Another embodiment of a method of servicing a well bore includes disposing a fluid jetting tool in the well bore, the fluid jetting tool having a fluid jetting aperture and a removable member adjacent the fluid jetting aperture, cementing the fluid jetting tool into the well bore, wherein the removable member prevents cement from entering the fluid jetting aperture, and removing the removable member to expose a fluid flow path adjacent an outlet of the fluid jetting aperture. Other embodiments include pumping a well bore servicing fluid into the fluid jetting tool and through the fluid jetting aperture, and perforating the cement to further expand the fluid flow path.
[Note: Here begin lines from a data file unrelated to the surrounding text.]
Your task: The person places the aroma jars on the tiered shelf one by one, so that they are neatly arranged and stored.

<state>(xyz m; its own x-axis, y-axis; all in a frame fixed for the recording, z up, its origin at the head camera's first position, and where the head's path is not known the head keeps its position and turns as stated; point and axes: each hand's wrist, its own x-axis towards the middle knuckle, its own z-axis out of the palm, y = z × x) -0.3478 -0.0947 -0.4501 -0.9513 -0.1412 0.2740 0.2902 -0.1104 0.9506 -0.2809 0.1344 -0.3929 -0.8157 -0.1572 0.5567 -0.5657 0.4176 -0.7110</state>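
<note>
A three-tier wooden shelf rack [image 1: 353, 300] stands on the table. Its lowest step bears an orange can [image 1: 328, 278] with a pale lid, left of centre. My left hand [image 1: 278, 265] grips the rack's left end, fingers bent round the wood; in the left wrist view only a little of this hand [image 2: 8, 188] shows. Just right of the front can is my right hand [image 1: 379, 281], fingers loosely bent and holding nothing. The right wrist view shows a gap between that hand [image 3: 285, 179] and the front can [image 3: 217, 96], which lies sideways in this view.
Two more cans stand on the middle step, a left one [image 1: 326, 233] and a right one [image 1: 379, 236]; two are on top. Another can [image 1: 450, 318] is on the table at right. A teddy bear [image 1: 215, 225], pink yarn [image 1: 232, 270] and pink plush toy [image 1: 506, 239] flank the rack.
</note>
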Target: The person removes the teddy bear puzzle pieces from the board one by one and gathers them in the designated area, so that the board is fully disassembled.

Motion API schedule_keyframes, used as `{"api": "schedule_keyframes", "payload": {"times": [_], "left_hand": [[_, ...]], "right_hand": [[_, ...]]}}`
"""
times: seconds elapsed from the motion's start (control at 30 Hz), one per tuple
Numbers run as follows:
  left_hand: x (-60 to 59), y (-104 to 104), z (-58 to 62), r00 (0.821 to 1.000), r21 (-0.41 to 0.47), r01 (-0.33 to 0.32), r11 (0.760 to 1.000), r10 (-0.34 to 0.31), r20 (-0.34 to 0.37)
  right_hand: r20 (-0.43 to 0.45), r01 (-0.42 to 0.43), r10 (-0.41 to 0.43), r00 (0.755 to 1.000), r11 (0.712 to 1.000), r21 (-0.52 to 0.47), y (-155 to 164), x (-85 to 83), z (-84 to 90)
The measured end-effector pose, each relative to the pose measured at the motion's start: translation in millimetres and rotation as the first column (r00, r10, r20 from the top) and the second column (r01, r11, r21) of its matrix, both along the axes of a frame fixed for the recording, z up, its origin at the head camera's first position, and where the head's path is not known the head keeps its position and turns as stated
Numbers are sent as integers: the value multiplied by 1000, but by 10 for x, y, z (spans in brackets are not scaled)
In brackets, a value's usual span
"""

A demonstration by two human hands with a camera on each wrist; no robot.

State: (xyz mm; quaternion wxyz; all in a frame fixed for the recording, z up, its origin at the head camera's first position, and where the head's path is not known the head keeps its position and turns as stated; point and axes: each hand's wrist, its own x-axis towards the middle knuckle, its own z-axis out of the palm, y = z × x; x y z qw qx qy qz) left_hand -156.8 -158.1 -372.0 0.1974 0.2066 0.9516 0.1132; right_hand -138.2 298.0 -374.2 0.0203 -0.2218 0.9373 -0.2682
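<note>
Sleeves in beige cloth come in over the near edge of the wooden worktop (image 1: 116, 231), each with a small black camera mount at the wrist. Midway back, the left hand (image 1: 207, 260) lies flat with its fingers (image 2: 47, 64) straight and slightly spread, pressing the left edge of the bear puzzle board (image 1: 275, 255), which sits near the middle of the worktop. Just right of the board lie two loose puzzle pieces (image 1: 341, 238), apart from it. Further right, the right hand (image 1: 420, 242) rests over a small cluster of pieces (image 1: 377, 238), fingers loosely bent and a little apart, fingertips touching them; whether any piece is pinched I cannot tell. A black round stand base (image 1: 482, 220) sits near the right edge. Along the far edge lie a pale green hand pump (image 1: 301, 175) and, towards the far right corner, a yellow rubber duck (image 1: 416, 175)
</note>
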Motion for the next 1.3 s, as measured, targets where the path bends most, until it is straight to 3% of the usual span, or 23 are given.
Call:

Still other embodiments include continuing to pump the servicing fluid into a formation adjacent the perforated cement to fracture the formation.
For a more detailed description of the embodiments, reference will now be made to the following accompanying drawings:
In the drawings and description that follows, like parts are marked throughout the specification and drawings with the same reference numerals, respectively. The drawing figures are not necessarily to scale. Certain features of the invention may be shown exaggerated in scale or in somewhat schematic form and some details of conventional elements may not be shown in the interest of clarity and conciseness. The present invention is susceptible to embodiments of different forms. Specific embodiments are described in detail and are shown in the drawings, with the understanding that the present disclosure is to be considered an exemplification of the principles of the invention, and is not intended to limit the invention to that illustrated and described herein. It is to be fully recognized that the different teachings of the embodiments discussed below may be employed separately or in any suitable combination to produce desired results. Unless otherwise specified, any use of any form of the terms “connect”, “engage”, “couple”, “attach”, or any other term describing an interaction between elements is not meant to limit the interaction to direct interaction between the elements and may also include indirect interaction between the elements described. In the following discussion and in the claims, the terms “including” and “comprising” are used in an open-ended fashion, and thus should be interpreted to mean “including, but not limited to . . . ”. Reference to up or down will be made for purposes of description with “up”, “upper”, “upwardly” or “upstream” meaning toward the surface of the well and with “down”, “lower”, “downwardly” or “downstream” meaning toward the terminal end of the well, regardless of the well bore orientation. The various characteristics mentioned above, as well as other features and characteristics described in more detail below, will be readily apparent to those skilled in the art upon reading the following detailed description of the embodiments, and by referring to the accompanying drawings.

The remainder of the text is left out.